At trial, the prosecution argued that Eubanks was motivated by anger and revenge against the men. Her attorneys argued she was too intoxicated to form intent. They did not present to the jury any evidence regarding her mental health or her troubled childhood history, including what her attorneys said in a federal filing was the trauma of “familial instability, violence, neglect and physical and sexual abuse.”
The filings from Eubanks’ attorneys indicate that when Weber presided over the trial in 1999, she expressed concern that the defense did not present any mental health evidence during the penalty phase, the portion of a death penalty trial in which the jury, after finding the defendant guilty, recommends whether the sentence should be life or death.
In 2022, Weber agreed to review the state petition. In doing so, the judge pointed to evidence supporting the argument that Eubanks had brain damage caused by fetal alcohol syndrome and said Eubanks’ previous attorneys should have pursued that path. She also noted that even though Eubanks’ trial attorneys had lined up mental health experts, they decided against putting them on the stand.
“Considering the dearth of information presented as to Petitioner’s mental health, trauma, and motivation for her shocking conduct, any expert testimony as to her mental illness and motivation might well have presented a reasonable probability the verdict at the penalty phase would be different,” the judge said in her 2022 decision agreeing to review Eubanks’ case.
Weber also agreed to consider arguments regarding Eubanks’ motivation for killing her children. At trial, prosecutors said Eubanks did so in revenge against their fathers. The defense did not show the jury research that such revenge killings of children are rare. Much more common is “altruistic filicide,” in which a parent has the deluded belief that killing the child is in the child’s best interest. Here, the theory would be that she killed her children to protect them from the sort of trauma she experienced as a child, including growing up without her own mother, who died in a house fire when Eubanks was 8 years old.
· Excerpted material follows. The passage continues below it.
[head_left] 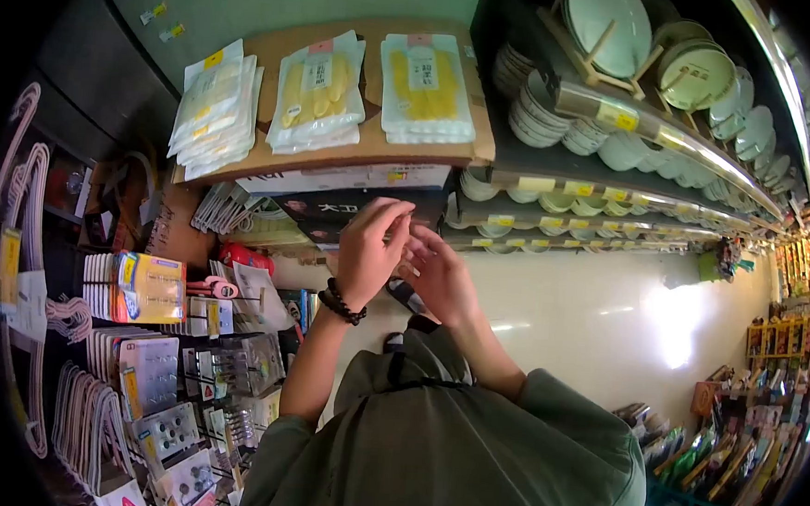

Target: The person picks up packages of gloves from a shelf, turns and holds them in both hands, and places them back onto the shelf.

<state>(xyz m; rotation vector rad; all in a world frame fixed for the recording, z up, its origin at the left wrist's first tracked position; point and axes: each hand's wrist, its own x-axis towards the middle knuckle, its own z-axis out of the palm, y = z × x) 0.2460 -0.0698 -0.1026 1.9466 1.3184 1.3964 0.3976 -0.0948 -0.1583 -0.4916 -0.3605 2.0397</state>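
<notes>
My left hand (370, 255), with a dark beaded bracelet (341, 305) on its wrist, is raised in front of my body. Its fingers are bent and pressed together at the tips; whatever they may hold is too small to make out. Close beside it, my right hand (438, 278) has loosely curved fingers, slightly apart, near the left thumb, with nothing visible in it. Beyond the hands, a cardboard box top (360, 157) bears packs of yellow dried slices (318, 90), similar packs (423, 82) and a stack of white pouches (214, 107).
Shelves of bowls (534, 117) and plates (609, 29) run along the right. Hanging packaged goods (147, 376) and white hangers (89, 419) crowd the left. Pale floor (568, 309) lies at right, with more racks (727, 440) past it.
</notes>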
The hearing for Weber to review the evidence was set to happen last week. But in June, the district attorney’s office announced it would seek to have Eubanks’ sentence reduced to end the court battles. The hearing to review evidence instead became a hearing to resentence Eubanks to life in prison.
The last execution carried out in California was in 2006; the practice was put on hold in the face of legal challenges to the state’s method of execution. In 2019, Gov. Gavin Newsom placed a moratorium on California carrying out the death penalty during his time in office. He also moved to close death row at San Quentin. Several condemned inmates have been moved to other prisons.